DId the problem start after you took it apart and put it together or was it happening before then is what Mike was asking


----------



## PinkLady (Aug 11, 2010)

Tacpayne said:


> DId the problem start after you took it apart and put it together or was it happening before then is what Mike was asking


_*Yes! It was after.*_


----------



## AbuMike (Sep 3, 2007)

Sounds like the drag stack is in wrong. Could be a few things, hard to tell without having the reel in my hands.


----------



## PinkLady (Aug 11, 2010)

AbuMike said:


> Sounds like the drag stack is in wrong. Could be a few things, hard to tell without having the reel in my hands.


_*The drag does feel weak. I checked the internet and found Daiwa schematics for Saltist 20 and 30H when I reassembled the reel, and everything looks like it matches up according to the chart.*_


----------



## big danny (Dec 9, 2009)

There can be 2 reasons 
1the 2 little washers with the flat inside s are in the wrong position
2 those little washers need to be bend and mounted opposite to each other onthe drive shaft 
they tend to flatten after a while of heavy drag ,or if you not take the drag of after fishing
hope this helps

Big Danny


----------



## PinkLady (Aug 11, 2010)

big danny said:


> There can be 2 reasons
> 1the 2 little washers with the flat inside s are in the wrong position
> 2 those little washers need to be bend and mounted opposite to each other onthe drive shaft
> they tend to flatten after a while of heavy drag ,or if you not take the drag of after fishing
> ...


_*O-M-G! This was exactly the problem! I bent them a little and it helped, it's not completely there yet. Obviously the drag had been fished too tight. If I keep bending it I will get there. *_


----------



## Yeah nah (Jun 14, 2007)

Those drag spring washers should be orientated () as well.

Big Danny ! The worlds biggest caster and reel fixer !


----------



## PinkLady (Aug 11, 2010)

Yeah nah said:


> Those drag spring washers should be orientated () as well.
> 
> Big Danny ! The worlds biggest caster and reel fixer !

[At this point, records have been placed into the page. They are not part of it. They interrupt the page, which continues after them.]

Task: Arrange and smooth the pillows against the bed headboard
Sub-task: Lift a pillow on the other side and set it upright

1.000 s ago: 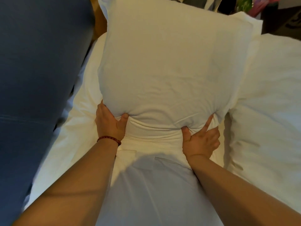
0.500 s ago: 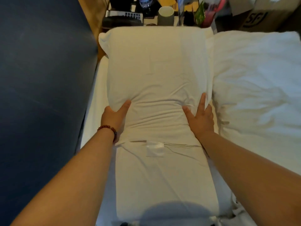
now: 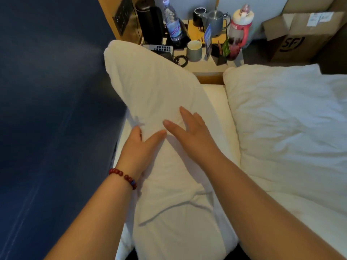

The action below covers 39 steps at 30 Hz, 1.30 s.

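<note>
A white pillow [image 3: 159, 87] leans tilted against the dark blue headboard [image 3: 56, 109] on the left. Its lower end rests on a second white pillow [image 3: 180, 222] that lies flat beneath my arms. My left hand [image 3: 139, 147], with a red bead bracelet on the wrist, holds the leaning pillow's lower left edge; the thumb lies on the front and the fingers are hidden behind the fabric. My right hand [image 3: 189, 132] lies flat on the pillow's front with its fingers spread and straight.
A large white pillow or duvet [image 3: 291, 132] fills the bed's right side. Behind the pillows a nightstand [image 3: 204, 66] holds a phone, a mug [image 3: 194, 50], a water bottle [image 3: 172, 25], a kettle and a red-lidded bottle [image 3: 239, 32]. A cardboard box [image 3: 300, 34] stands at the far right.
The pillow has tipped left against the headboard. My right hand left the pillow's right edge and now lies flat on its front near my left hand. The view rose toward the nightstand.
</note>
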### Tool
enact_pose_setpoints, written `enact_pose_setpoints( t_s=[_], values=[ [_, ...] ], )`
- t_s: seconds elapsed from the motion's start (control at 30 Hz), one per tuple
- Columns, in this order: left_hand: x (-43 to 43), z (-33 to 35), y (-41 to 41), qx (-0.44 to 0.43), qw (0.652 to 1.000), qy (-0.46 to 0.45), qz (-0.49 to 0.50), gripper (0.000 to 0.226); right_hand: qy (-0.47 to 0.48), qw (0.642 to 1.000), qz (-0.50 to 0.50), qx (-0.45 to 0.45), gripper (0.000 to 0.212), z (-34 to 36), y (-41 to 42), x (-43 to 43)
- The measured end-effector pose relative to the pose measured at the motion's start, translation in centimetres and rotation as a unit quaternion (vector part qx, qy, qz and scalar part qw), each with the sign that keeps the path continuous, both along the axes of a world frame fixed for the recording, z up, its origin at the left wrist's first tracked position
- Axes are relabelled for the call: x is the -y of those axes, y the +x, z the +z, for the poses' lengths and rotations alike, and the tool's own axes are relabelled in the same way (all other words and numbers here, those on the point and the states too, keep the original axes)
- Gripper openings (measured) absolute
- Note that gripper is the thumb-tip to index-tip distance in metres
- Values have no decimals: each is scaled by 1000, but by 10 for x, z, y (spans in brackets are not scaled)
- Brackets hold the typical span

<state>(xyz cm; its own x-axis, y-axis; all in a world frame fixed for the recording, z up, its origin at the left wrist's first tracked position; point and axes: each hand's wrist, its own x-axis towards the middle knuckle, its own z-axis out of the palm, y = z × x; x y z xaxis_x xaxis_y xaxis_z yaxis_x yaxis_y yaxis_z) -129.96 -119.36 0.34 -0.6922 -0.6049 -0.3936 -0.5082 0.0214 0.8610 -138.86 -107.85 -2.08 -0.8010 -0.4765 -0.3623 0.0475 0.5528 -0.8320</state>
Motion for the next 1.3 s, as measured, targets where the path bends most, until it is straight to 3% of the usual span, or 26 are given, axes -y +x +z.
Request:
enact_pose_setpoints(
  t_s=[0.1,0.2,0.37,0.47,0.53,0.6,0.73,0.87,0.97,1.1,1.17,1.3],
  values=[
    [-6,20,-5,-40,984,165,-46,29,13,1000,-16,-10,115,37,-16,-10],
    [-34,34,-16,-130,930,328,-104,39,7,997,-58,-44,118,58,-29,-43],
    [-118,42,-49,-198,882,363,-225,45,82,979,-138,-123,121,78,-56,-105],
    [-135,30,-71,-168,884,413,-138,38,111,970,-181,-117,111,68,-76,-141],
    [-131,12,-85,-135,902,407,-47,30,116,968,-199,-102,100,59,-88,-166],
    [-122,-13,-98,-88,939,332,-7,20,103,970,-208,-79,90,53,-98,-187],
    [-120,-64,-121,1,968,247,-40,32,88,971,-215,-60,80,34,-107,-218],
    [-121,-104,-147,80,974,198,-81,40,91,972,-214,-41,76,19,-112,-243],
    [-109,-124,-162,108,968,211,-81,68,132,971,-192,-53,74,15,-120,-262],
    [-103,-139,-177,127,956,253,-72,84,227,955,-153,-114,103,18,-137,-267],
    [-102,-144,-182,143,956,247,-66,92,206,961,-137,-124,109,17,-139,-260],
    [-89,-168,-193,138,947,281,-66,119,129,976,-147,-96,103,1,-141,-256]
  ],
)
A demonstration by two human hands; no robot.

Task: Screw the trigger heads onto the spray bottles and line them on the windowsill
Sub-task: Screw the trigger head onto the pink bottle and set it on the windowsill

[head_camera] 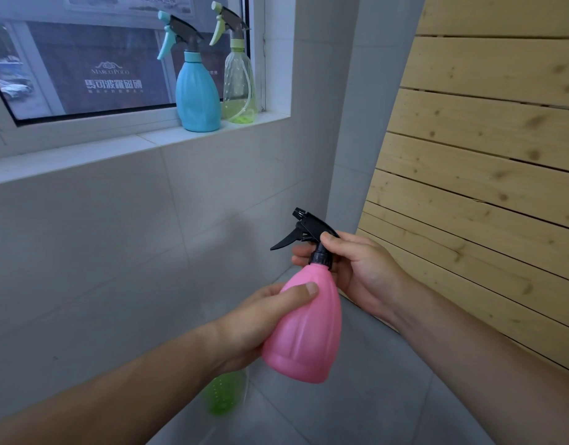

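Note:
A pink spray bottle (pixel 305 329) is held tilted in mid-air below the windowsill. My left hand (pixel 260 316) wraps its body from the left, thumb across the front. My right hand (pixel 357 268) pinches the black trigger head (pixel 309 231) at its collar on the bottle's neck. On the white windowsill (pixel 84 155) stand a blue bottle (pixel 197 91) with a blue trigger head and, to its right, a clear yellow-green bottle (pixel 240 88) with a pale green trigger head.
A green bottle (pixel 223 395) lies on the grey floor under my left wrist, partly hidden. A wooden slatted panel (pixel 485 155) leans at the right. White tiled wall runs below the sill; the sill's left stretch is bare.

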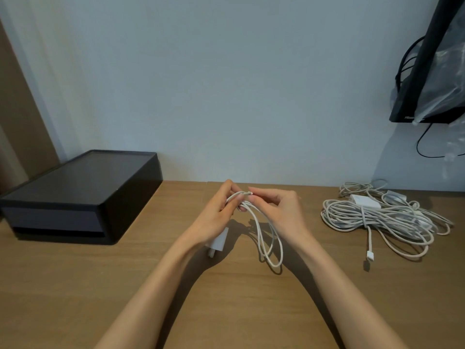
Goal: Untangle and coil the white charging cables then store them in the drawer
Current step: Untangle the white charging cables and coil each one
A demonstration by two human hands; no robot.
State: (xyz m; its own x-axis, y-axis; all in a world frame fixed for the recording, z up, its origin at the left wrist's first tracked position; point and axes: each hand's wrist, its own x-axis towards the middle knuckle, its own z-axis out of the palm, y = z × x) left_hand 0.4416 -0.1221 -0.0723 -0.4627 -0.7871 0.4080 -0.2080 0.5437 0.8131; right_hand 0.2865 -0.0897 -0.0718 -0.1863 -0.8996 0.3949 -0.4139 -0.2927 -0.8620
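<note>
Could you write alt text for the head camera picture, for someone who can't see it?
A person's left hand grips a looped white charging cable over a wooden desk while the right hand pinches its top. A white plug adapter shows by the left wrist; a pile of white cables sits right, a black drawer box left.

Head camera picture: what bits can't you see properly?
All in the head view:
- White cable: its top end is hidden by the fingers of the left hand and right hand holding it.
- White charger plug: partly behind the left wrist.
- Black drawer box: its own dark walls hide the inside.
- Cable pile: too tangled to count.
- Black screen: cut off by the right edge.
</note>
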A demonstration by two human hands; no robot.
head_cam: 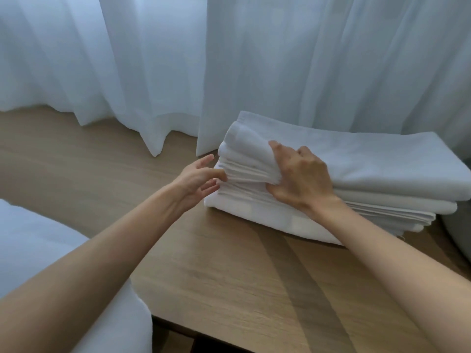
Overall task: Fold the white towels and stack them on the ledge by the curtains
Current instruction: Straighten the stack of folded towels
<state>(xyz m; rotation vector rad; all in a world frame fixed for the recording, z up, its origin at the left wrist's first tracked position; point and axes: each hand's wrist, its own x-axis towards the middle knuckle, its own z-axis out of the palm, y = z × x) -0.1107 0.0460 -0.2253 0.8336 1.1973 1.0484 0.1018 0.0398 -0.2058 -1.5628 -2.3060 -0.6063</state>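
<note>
While the right hand [300, 178] clamps the towel stack's [369, 174] upper layers, left hand [198, 180], fingers spread, touches edges w/ fingertips.

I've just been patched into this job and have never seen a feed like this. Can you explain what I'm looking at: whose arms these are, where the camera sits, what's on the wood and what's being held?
There is no machine here: the two bare arms belong to a person, and the single picture comes from a wide-angle camera worn on their head, looking forward and down.

On the light brown wooden ledge lies a stack of folded white towels, right in front of sheer white curtains.

The right hand is closed on the near corner of the stack, gripping and lifting the upper layers. The left hand is open, its fingertips touching the layered edges at the stack's left end.

Some soft white fabric, possibly bedding, fills the lower left corner, and a grey object at the far right edge is too cut off to identify.
</note>
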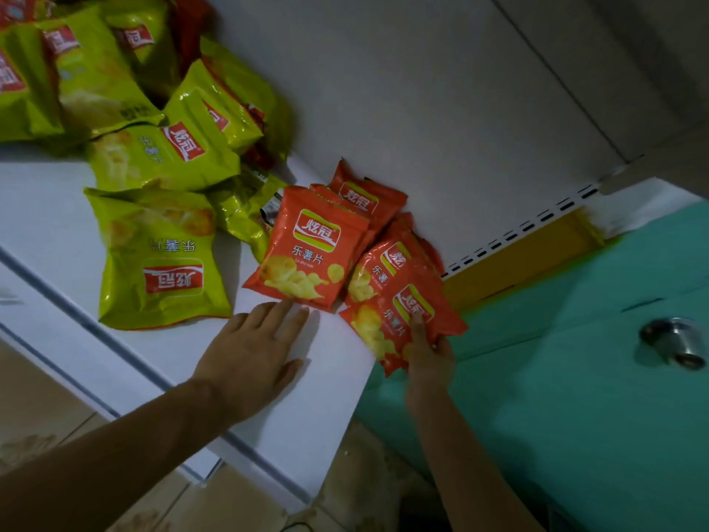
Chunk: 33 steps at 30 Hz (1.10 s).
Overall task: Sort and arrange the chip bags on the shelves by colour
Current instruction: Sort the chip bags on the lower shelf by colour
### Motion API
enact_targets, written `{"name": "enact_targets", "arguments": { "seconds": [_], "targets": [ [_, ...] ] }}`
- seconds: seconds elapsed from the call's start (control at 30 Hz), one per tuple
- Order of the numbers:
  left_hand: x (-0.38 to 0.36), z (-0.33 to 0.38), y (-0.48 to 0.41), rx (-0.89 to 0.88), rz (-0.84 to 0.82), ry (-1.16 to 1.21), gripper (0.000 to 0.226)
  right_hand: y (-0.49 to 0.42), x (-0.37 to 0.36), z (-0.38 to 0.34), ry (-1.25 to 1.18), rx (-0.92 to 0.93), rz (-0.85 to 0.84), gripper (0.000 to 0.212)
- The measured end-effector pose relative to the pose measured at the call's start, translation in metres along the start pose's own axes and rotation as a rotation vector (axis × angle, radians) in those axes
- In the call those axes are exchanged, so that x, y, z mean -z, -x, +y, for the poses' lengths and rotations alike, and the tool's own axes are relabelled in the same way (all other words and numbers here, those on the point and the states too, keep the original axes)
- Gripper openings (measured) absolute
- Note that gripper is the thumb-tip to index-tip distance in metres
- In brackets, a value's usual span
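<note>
On the white shelf (314,397) several orange chip bags cluster at the right end, by the back panel. One orange bag (307,247) lies flat facing me; my left hand (253,351) rests flat on the shelf with straight fingertips touching its lower edge. My right hand (427,351) grips another orange bag (387,320) at the shelf's right edge, thumb on top. More orange bags (368,201) lean behind. Green chip bags lie to the left, the nearest green bag (161,259) upside down, and a green pile (115,82) reaches the far left.
The shelf's white back panel (441,109) rises behind the bags. Right of the shelf stands a teal door (575,359) with a metal knob (675,341). Tiled floor (46,408) shows below the shelf's front edge.
</note>
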<state>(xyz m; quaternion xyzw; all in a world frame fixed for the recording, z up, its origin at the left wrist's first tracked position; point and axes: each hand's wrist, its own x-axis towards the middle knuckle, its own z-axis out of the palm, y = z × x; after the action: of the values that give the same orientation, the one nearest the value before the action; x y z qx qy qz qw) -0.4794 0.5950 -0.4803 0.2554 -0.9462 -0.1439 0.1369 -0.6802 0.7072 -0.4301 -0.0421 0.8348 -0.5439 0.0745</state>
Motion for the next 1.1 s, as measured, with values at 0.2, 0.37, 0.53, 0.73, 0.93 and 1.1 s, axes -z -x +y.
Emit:
{"name": "enact_targets", "arguments": {
  "seconds": [0.2,0.37,0.53,0.73,0.93,1.1],
  "targets": [
    [0.013,0.0,-0.015,0.058,0.144,0.044,0.062,-0.002,-0.028,-0.005,0.081,-0.011,-0.13,0.036],
    [-0.001,-0.006,-0.039,-0.001,0.008,-0.002,0.07,0.002,-0.034,0.002,0.054,-0.049,-0.157,0.052],
    [-0.009,-0.029,-0.049,-0.109,-0.002,-0.023,0.077,-0.004,-0.046,-0.006,-0.037,-0.133,-0.276,0.064],
    [-0.006,-0.069,-0.069,-0.118,-0.025,-0.049,0.088,-0.004,-0.081,-0.022,-0.139,-0.128,-0.33,0.059],
    [0.003,-0.082,-0.072,-0.132,-0.022,-0.014,0.098,-0.007,-0.08,-0.022,-0.143,-0.078,-0.331,0.063],
    [-0.003,-0.072,-0.066,-0.174,-0.043,0.034,0.094,-0.008,-0.062,-0.023,-0.159,-0.066,-0.334,0.065]
  ]
}}
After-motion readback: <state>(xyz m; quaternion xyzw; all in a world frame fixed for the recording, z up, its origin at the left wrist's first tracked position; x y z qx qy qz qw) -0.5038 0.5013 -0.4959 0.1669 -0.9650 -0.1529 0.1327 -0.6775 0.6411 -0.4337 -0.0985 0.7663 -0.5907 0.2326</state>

_*Okay sweetie thanks for the extra tip. *_


----------



## PinkLady (Aug 11, 2010)

big danny said:


> There can be 2 reasons
> 1the 2 little washers with the flat inside s are in the wrong position
> 2 those little washers need to be bend and mounted opposite to each other onthe drive shaft
> they tend to flatten after a while of heavy drag ,or if you not take the drag of after fishing
> ...


_*I had to say something about you being from Belgium. Since you are from Belgium you must be able to solve mysteries just like Hercule Poirot (the most famous Belgian, even though he's a fictional character). *_


----------



## big danny (Dec 9, 2009)

Thanks ,great to help out on the other side of the pond
Big Danny


----------



## Hudak (Sep 10, 2007)

big danny said:


> Thanks ,great to help out on the other side of the pond
> Big Danny


You have helped on this side of the pond more than you realize I think.....

Robert


----------